In an attempt to quell the rebellion, Ivan was shown to the guards, who demanded that he too be crowned tsar. A council of the upper clergy and government met in urgent session and decided that there would be two tsars. On 26 May, the duma of boyars announced that Ivan and Peter would both be tsar, with their elder sister Sophia as regent.
The two boys were crowned at the Dormition Cathedral on 25 June 1682. A second cap of Monomachus was specially made for Peter, who sat alongside his half-brother on a double throne, with a separate bench for Sophia.
After Peter managed to remove Sophia from power in 1689, Ivan continued to be regarded as co-tsar. Although they signed all official documents together, Ivan played little role in the running of the state, spending his time “in constant prayer and fasting.” He was, in the words of historian Vasily Klyuchevsky, “a mere figurehead, brought out on special occasions.” He nevertheless managed to maintain good relations with both Sophia and Peter.
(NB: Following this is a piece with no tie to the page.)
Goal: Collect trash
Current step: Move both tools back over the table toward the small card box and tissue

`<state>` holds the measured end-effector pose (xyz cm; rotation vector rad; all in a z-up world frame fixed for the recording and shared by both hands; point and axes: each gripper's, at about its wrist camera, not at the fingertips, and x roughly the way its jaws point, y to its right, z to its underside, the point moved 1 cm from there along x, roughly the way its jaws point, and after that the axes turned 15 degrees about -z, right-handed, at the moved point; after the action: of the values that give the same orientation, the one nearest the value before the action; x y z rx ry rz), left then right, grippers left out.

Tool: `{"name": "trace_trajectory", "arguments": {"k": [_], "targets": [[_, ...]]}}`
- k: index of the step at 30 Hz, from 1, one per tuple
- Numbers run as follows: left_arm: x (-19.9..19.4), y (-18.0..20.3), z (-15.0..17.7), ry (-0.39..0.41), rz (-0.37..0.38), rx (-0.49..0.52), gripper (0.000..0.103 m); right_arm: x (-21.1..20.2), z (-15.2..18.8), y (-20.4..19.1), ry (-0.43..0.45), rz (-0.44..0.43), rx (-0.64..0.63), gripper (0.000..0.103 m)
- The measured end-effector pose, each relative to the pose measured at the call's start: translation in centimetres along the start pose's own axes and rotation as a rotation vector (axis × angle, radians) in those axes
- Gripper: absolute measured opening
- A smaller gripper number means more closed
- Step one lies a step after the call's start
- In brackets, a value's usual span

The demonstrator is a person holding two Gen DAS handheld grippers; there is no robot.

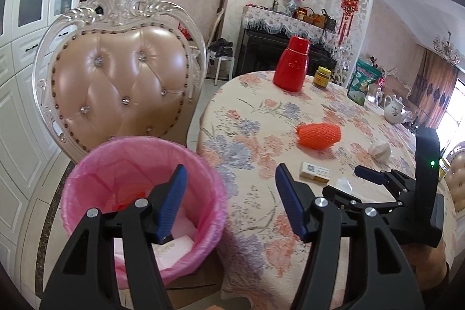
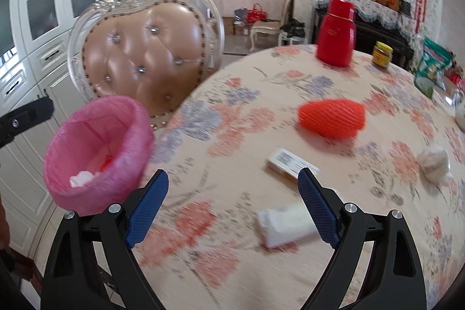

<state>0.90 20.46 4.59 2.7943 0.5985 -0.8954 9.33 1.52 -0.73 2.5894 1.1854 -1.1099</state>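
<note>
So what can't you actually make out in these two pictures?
- Bin contents: in the left wrist view the left gripper covers part of the pink bin; only pale and red scraps show.
- Print on the small box: smeared by motion blur in the right wrist view, too small in the other.
- White wrapper: blurred, partly behind the right gripper.
- Teapot: cut off by the right view's edge.
</note>
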Motion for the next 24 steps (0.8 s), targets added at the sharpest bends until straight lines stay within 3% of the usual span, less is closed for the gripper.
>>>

When Ivan reached seventeen, Sophia chose a bride for him. This was Praskovia Saltykova, who was related to the Romanovs and other aristocratic families. Tall and beautiful, she was the daughter of the steward and waywode Fyodor Saltykov. Her sister Anastasia later married Prince Fyodor Romodanovsky.
When she learnt of Sophia’s plans, the lovely Praskovia was horrified, declaring that she would die rather than marry the weak and sickly Ivan. Sophia was not interested in her opinion, however, and the couple were married in January 1684. Between them, they had five daughters.
Ivan was paralysed at the age of twenty-seven and died two years later, on 29 January 1696, in Moscow. He was buried in the Archangel Cathedral.
Praskovia survived her husband by twenty-seven years. As the years passed, she lost her former good looks. She grew flabby, suffered from dropsy and was confined to a wheelchair. With her calm and unruffled nature, she managed to maintain good relations with both sides of the royal family.
After Ivan’s death, Praskovia and her daughters settled in Izmailovo. In 1708, to please Peter the Great, she moved to St Petersburg, living in a house near the Peter and Paul Fortress. She filled her home with fortune-tellers, jugglers, beggars, sorcerers, jesters, dwarves and other exotic people. Peter called her court a “hospital of freaks and sanctimonious hypocrites.”
Towards the end of her life, Praskovia quarrelled with her daughters, only forgiving Anna on her death bed. She died in St Petersburg in 1723 and was buried at the St Alexander Nevsky Monastery.